What you have to do.
Return the complete listing exactly as it reads, with each picture removed.

Data shown.
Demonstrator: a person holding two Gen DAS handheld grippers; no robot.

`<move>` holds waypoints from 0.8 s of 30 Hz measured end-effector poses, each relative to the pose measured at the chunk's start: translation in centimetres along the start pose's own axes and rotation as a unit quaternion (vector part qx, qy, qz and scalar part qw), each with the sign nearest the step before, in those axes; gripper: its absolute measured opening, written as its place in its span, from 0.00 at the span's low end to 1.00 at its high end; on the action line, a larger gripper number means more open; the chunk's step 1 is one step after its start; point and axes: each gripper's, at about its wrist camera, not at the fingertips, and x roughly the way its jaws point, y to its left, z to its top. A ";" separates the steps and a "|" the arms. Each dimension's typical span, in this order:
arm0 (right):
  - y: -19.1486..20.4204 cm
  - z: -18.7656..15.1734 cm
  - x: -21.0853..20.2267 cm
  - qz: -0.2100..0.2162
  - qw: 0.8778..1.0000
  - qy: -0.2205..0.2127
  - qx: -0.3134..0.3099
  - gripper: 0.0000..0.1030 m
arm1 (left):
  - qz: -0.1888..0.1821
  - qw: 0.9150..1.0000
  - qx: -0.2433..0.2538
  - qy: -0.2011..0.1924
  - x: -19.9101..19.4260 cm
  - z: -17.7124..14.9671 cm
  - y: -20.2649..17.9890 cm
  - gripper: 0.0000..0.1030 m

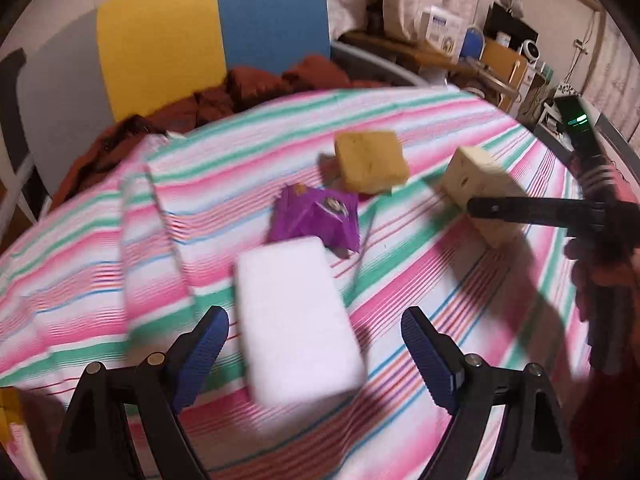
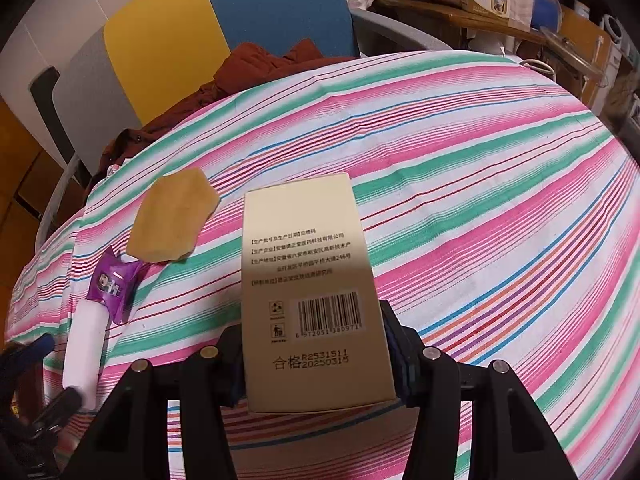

Answer to the exercise.
Demonstrator: a person holding two Gen DAS handheld grippers; no robot.

`<move>` holds waypoints from 0.8 s of 30 Hz measured end-effector poses, each relative to the pose measured at the chunk's start: translation in centimetres along the start pose's own axes and rotation as a unit quaternion (vector part qx, qy, qz and scalar part qw), each with the sign nearest the step before, in those axes; gripper: its absolute measured opening, written as its place in its span, from 0.00 at the span's low end to 1.00 at its high end; on the action line, a larger gripper number means more open; the chunk's step 1 is one step after its start; point and axes: each gripper's, at about its wrist camera, not at the fingertips, and x roughly the way its jaws point, y to its left, z to its top. A ";" separates the steps and a "|" the arms. Each dimension's typical span, in this order:
arm0 (right):
  - y: -19.1486..20.4204 cm
  - z: -18.7656..15.1734 cm
  - x: -21.0853..20.2267 cm
  - qz: -0.2100..0.2162
  - qw: 0.8778..1.0000
  - qy: -0.2205..0.2127
  - qx: -0.3134..0.3099
  - gripper: 0.0000..0.1030 m
arm1 (left):
  - qz: -0.1888..0.1821
  - qw: 0.9150..1.0000
  - qx: -0.2433..0.2538
  - qy: -0.2011..0.1924
  - x: -19.9101..19.4260 cm
  - z: -17.7124..14.9671 cm
  - y: -20.2649..17.9890 cm
  - gripper: 0.0000..0.1030 m

The response is finished.